Although deep neural networks have brought promising results to key areas such as computer vision, speech recognition and language understanding, it remains a challenge to understand the workings of these networks beneath the hood. I will attempt to firstly go through the basic idea in building a neural network and subsequently explain how the scalable programming framework Tensorflow eases the creation of deep learning models through numerical computation using data flow graphs.
Deep learning represents state of the art approaches for predictive modelling in today’s data driven society. They are however limited by memory constraints on hardwre devices used for training. Generally, there are multiple variants of a neural network model and they each have their specific use.
1) ANN
2) RNN- recurrent networks for sequence generation
3) CNN- convolutional networks for image recognition/ classification
4) GAN- generative adversarial networks for image generation
The simplest is a feed forward neural network, where the idea is to stack multiple models to discover hidden patterns.The network is represented as a nested matrix as seen in the image below. Each neuron receives some inputs (vectors) and is transformed through a series of hidden layers, with the last layer being being the output layer:

Reccurent neural networks, a class of deep learning algorithms, were first designed to help predict sequences. They broadly fall into 2 categories, LSTM and Gated RNN and they work on data sequences of the variable input length. It puts the knowledge gained from the previous state as an input value for the current prediction. This is because the neurons send feedback signals to each other through hidden states. This architecture enables them to keep prior inputs in memory while predicting the current input and output, unlike feed forward neural networks. While it has been used in time series model such as the management of stock price changes, it is a technique that can also be used to predict consumer behaviour from their interaction history. Consumer history can be viewed as a sequence of events. It captures and holds important important clues that can be used for predictions. For example, we may want to find out the propensity of a customer to order within the next 7 days, from the time they engaged and viewed the product.
In CNN, the explicit assumption here is that the input are images and the algorithm learns through data compression and image denoising.
Broadly speaking, there are 3 important components in building a neural network:
1) Activation function - examples are sigmoid, tanh, Rectified Linear unit(relu). Softmax function normalizes arbitary values using exponential distribution and it is used for multilabel classes where the sum of the outputs is not necessarily 1
2) Loss Function - which is the proxy to obtaining the ideal parameters. Example is binary cross entropy for multi-class classification problem.
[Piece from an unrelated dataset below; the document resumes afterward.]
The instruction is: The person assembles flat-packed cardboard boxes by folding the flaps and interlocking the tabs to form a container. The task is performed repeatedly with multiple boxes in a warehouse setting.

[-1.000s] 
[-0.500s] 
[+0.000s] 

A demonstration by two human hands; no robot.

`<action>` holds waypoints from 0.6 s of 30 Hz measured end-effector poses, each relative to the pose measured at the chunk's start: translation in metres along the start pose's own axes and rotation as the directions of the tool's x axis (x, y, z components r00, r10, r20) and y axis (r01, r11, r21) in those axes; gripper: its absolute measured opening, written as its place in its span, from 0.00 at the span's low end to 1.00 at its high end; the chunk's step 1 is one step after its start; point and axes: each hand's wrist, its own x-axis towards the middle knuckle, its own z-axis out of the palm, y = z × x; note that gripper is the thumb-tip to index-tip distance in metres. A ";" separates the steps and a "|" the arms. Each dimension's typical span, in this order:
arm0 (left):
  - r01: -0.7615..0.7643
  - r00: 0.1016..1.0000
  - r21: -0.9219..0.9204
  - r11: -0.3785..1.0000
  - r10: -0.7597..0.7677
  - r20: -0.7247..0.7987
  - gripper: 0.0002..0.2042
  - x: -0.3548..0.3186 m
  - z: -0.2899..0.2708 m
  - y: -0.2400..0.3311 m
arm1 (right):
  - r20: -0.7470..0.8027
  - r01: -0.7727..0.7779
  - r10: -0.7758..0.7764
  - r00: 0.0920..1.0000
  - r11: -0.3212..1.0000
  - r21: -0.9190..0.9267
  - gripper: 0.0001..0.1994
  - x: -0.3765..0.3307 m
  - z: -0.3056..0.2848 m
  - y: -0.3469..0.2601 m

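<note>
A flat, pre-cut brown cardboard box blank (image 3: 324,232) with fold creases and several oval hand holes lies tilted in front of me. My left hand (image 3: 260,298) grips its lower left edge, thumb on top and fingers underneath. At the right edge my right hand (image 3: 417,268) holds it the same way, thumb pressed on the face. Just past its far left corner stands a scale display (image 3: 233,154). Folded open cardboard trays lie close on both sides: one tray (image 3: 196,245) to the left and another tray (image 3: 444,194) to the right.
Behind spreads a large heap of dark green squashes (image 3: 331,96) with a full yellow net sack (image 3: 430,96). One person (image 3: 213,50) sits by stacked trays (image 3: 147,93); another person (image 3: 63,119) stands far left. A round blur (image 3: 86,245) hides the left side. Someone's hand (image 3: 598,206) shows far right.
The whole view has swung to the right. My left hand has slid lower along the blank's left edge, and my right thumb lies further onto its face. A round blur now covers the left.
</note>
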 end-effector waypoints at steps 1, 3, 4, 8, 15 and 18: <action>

3) optimizer - finiding the optimal weights to the problem on hand. Examples are SGD, momentum, adam
Illustration of softmax :
Variational autoencoding is a probabilistic technique that is used to debias neural networks by probabilistically sampling the latent feature space.
Traditionally, feature engineering was applied on sequential data through machine learning models. In feature engineering, a vector of features are constructed from a given consumer history and this is provided as an input to a vector based machine learning model. Deciding on the exact choice of feature representation has decisive effects on a model’s performance and it is a tedious and laborious work, so an alternative to circumvent this is to look towards recurrent neural networks as they work directly on sequences as inputs.